§ YOUR OBJECTIVE
Copy out again, unchanged, the listing below from the line that has "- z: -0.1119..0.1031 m" through the line that has "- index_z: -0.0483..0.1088".

§ COLLECTED DATA

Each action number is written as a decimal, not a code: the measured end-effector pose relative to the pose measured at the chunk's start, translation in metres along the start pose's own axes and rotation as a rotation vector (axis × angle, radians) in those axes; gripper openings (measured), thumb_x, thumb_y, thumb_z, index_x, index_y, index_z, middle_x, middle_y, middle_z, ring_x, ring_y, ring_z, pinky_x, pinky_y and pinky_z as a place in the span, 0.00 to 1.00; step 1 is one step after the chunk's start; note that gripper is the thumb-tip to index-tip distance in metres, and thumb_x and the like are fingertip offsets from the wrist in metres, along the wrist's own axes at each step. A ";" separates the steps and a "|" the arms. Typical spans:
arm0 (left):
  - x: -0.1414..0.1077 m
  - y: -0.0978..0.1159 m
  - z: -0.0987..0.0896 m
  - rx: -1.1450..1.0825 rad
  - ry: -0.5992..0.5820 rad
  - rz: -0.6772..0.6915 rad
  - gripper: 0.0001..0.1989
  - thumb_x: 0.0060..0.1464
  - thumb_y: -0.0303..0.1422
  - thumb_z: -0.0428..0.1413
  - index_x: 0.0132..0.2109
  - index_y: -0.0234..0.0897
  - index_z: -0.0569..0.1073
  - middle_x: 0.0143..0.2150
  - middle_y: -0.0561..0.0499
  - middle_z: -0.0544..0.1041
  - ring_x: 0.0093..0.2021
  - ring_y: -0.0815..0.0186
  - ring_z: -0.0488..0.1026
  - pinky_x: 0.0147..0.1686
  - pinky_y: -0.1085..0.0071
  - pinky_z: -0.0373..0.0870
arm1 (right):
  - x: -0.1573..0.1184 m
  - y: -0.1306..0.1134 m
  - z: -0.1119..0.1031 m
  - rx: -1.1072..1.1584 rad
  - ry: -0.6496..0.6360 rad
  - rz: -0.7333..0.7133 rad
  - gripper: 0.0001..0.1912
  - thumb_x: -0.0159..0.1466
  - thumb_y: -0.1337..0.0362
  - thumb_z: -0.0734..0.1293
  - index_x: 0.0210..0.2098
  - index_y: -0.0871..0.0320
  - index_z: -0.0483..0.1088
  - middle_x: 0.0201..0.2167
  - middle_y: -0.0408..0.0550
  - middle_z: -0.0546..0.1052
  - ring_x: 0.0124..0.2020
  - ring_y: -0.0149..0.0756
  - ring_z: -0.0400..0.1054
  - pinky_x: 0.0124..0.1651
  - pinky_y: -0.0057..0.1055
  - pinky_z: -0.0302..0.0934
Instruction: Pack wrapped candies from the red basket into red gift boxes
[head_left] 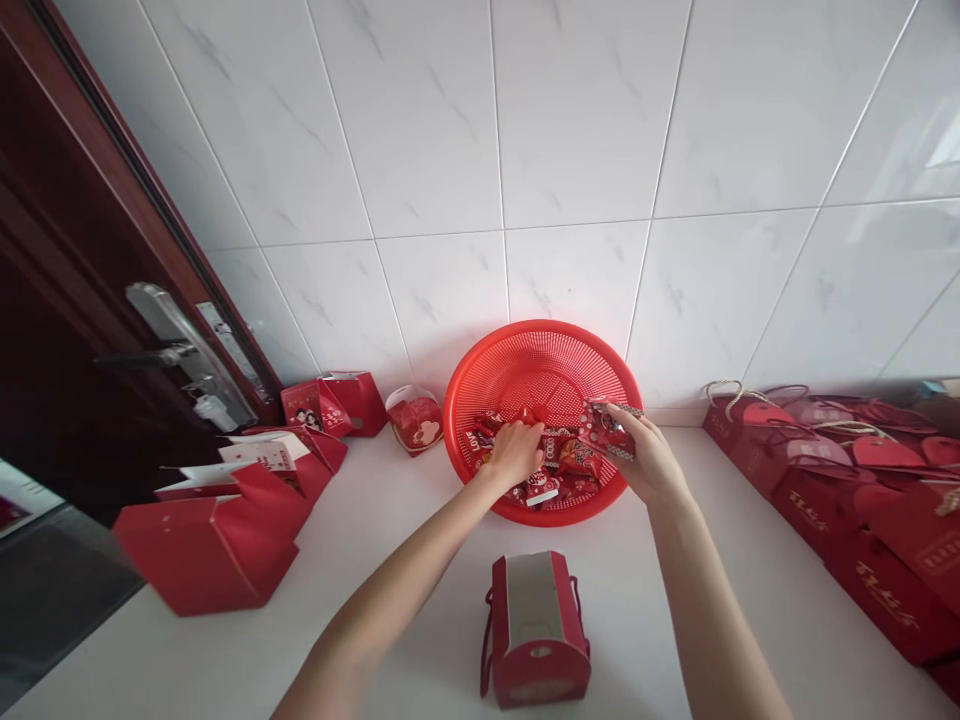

§ RESPONSE BOX
  - z: -0.1119..0.1031 m
  - rx: -1.1072..1.1584 rad
  - ry: -0.6496..0.6360 rad
  - rz: -0.7333..0.7133 rad
  - gripper: 0.0001..0.1912
  - thumb_x: -0.0159..0.1466
  - thumb_y: -0.1337..0.0362
  - thumb_z: -0.0734..0.1293
  - index_x: 0.0210..0.2098
  - index_y: -0.0871..0.0320
  - index_z: -0.0483..0.1088

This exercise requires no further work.